Copy out each line of the data holding "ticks".

Records from a data source
- - - - - - -

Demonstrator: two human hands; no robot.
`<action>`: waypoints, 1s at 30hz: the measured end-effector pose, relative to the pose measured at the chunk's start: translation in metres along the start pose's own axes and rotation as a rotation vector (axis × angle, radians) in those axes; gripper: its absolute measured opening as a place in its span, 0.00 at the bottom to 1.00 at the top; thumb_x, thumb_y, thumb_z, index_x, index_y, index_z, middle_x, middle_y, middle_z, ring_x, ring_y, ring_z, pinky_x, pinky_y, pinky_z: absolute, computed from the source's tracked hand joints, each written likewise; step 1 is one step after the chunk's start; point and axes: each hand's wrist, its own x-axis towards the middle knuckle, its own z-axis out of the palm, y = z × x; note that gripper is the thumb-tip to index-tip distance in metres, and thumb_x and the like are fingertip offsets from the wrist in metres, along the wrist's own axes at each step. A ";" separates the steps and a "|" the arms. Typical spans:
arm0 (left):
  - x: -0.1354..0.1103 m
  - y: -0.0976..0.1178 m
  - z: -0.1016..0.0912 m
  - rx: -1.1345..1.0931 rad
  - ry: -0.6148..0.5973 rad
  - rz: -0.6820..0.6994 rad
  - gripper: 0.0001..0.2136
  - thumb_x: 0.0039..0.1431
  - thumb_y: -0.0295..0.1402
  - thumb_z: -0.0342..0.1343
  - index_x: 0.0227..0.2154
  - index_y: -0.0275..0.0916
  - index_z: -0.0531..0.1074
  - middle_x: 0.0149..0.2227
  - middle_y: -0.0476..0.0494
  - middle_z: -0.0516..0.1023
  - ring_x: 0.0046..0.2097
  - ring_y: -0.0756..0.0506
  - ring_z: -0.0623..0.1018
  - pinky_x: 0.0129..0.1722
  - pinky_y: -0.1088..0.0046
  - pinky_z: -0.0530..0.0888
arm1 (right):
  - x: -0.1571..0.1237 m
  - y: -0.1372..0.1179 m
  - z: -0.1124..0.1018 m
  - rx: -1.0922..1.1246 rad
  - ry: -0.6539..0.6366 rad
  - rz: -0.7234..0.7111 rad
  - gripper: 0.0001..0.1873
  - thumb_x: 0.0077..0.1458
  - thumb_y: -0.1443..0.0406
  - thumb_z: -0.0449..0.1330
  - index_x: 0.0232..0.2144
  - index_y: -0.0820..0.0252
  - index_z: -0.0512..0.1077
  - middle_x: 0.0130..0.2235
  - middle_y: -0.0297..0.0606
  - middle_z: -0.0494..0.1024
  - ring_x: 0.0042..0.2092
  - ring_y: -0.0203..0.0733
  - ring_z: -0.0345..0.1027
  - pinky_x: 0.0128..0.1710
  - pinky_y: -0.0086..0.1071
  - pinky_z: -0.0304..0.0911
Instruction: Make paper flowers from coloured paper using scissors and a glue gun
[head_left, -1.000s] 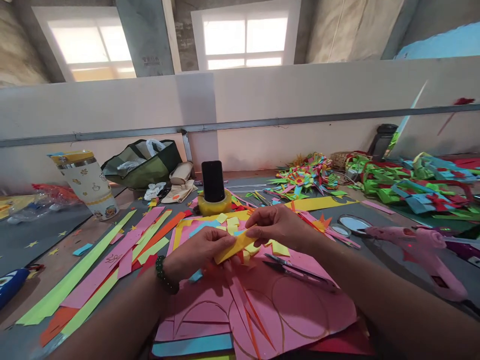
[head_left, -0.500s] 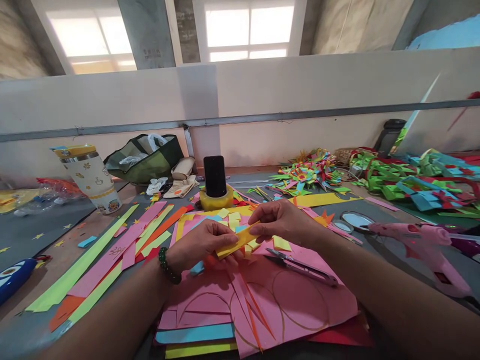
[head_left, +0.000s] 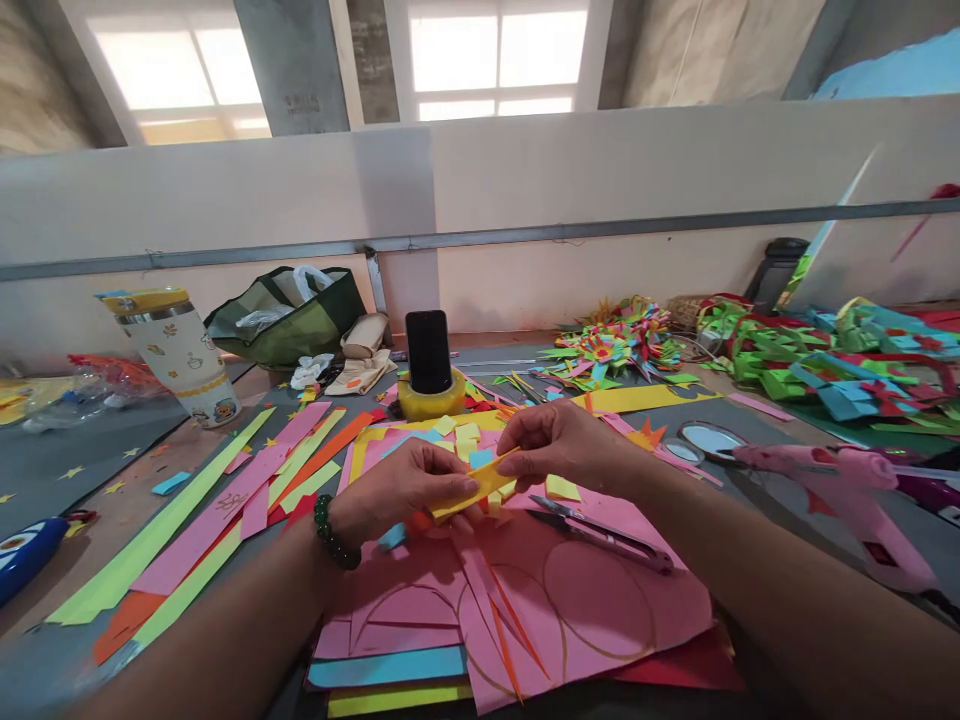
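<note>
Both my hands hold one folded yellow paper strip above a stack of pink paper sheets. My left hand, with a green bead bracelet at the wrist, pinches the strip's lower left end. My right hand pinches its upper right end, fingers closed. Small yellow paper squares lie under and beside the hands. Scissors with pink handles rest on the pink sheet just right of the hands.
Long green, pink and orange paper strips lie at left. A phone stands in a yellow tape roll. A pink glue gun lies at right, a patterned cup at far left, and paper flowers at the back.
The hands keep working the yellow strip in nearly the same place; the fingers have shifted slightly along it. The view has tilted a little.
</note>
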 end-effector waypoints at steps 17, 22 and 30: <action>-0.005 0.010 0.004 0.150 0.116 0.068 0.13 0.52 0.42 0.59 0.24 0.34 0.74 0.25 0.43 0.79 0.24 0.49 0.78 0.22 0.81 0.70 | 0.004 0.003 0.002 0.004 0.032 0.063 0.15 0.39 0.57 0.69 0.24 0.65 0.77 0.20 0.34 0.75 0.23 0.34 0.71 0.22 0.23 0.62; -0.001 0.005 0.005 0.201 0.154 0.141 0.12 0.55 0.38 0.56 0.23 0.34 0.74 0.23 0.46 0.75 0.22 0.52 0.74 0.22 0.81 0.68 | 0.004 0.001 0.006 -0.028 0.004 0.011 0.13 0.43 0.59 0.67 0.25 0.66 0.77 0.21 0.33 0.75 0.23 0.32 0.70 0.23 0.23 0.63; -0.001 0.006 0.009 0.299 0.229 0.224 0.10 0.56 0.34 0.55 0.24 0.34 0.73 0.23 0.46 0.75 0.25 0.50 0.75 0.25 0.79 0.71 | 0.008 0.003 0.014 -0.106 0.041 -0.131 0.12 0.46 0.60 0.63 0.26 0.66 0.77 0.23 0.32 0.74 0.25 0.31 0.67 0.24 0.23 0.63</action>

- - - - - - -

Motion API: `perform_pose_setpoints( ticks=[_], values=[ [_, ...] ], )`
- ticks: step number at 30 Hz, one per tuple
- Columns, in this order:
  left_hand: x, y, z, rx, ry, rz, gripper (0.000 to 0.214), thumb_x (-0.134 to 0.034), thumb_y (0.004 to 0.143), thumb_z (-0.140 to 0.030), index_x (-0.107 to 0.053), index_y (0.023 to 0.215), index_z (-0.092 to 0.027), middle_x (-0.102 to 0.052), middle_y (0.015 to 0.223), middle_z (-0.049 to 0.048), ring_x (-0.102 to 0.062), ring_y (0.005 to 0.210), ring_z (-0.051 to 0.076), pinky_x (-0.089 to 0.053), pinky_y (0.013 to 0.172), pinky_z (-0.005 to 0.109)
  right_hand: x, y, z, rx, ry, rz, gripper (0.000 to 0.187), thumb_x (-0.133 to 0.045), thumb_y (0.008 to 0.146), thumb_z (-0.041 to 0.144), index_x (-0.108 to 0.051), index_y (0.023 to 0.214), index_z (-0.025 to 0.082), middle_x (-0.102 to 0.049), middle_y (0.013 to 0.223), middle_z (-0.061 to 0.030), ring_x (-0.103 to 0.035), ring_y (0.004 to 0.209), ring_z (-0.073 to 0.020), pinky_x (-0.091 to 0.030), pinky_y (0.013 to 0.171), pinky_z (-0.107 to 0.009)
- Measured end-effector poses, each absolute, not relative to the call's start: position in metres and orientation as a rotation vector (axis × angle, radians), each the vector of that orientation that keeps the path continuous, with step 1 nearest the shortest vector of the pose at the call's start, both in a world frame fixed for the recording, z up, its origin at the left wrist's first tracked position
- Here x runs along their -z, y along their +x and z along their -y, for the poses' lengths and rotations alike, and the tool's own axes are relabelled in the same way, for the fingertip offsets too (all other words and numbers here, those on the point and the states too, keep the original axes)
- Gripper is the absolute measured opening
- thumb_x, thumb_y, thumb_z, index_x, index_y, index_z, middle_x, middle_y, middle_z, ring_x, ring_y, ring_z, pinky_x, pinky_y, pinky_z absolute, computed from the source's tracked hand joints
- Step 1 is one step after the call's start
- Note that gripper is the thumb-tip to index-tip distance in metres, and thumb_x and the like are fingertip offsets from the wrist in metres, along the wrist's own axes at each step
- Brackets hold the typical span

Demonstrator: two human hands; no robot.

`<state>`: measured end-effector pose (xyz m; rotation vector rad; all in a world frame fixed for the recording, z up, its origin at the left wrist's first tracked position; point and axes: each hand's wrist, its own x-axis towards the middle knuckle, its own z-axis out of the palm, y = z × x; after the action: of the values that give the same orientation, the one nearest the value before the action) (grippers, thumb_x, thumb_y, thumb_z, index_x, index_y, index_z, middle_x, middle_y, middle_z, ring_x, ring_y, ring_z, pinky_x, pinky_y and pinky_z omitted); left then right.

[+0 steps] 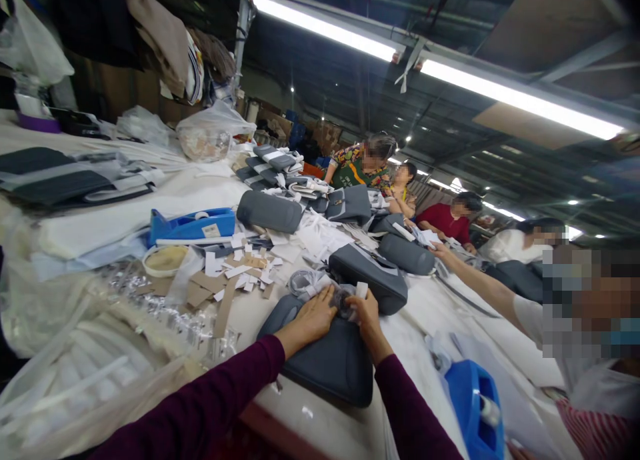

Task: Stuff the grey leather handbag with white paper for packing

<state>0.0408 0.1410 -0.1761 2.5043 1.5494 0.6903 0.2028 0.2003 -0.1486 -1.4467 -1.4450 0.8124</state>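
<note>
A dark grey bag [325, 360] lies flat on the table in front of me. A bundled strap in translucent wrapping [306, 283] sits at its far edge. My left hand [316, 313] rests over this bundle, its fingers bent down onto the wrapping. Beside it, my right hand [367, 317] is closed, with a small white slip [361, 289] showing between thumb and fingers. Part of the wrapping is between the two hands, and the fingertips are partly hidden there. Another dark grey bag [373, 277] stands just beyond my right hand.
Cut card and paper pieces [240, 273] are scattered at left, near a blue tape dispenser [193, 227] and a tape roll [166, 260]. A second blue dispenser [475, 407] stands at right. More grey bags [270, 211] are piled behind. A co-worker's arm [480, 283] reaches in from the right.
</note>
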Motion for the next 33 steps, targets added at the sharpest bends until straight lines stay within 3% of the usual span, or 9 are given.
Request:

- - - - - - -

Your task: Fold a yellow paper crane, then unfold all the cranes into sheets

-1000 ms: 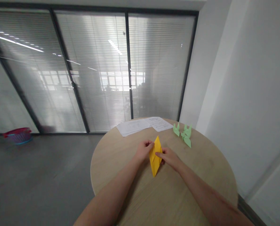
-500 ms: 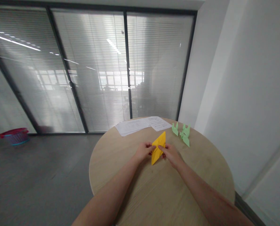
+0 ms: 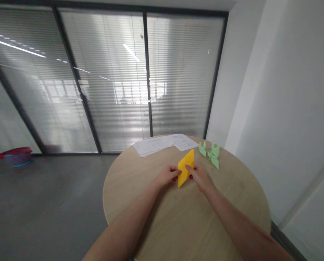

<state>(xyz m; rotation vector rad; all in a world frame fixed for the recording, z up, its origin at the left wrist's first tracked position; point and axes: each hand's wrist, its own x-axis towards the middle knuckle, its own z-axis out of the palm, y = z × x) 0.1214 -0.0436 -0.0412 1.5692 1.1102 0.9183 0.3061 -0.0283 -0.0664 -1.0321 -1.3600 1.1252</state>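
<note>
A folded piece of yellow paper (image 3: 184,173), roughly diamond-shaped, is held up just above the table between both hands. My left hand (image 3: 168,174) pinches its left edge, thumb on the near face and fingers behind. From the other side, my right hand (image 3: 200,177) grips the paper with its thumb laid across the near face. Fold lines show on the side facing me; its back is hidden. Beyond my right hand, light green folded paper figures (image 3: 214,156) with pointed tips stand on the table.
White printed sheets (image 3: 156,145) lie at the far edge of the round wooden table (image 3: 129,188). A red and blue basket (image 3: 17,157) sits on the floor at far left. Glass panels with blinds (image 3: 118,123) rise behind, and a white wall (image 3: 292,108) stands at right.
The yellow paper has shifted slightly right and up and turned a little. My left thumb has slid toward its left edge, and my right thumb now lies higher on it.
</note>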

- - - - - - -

ANSWER TO THIS PROBLEM:
Motion API: `perform_pose_setpoints( ticks=[_], values=[ [_, ...] ], )`
- ticks: step number at 30 Hz, one per tuple

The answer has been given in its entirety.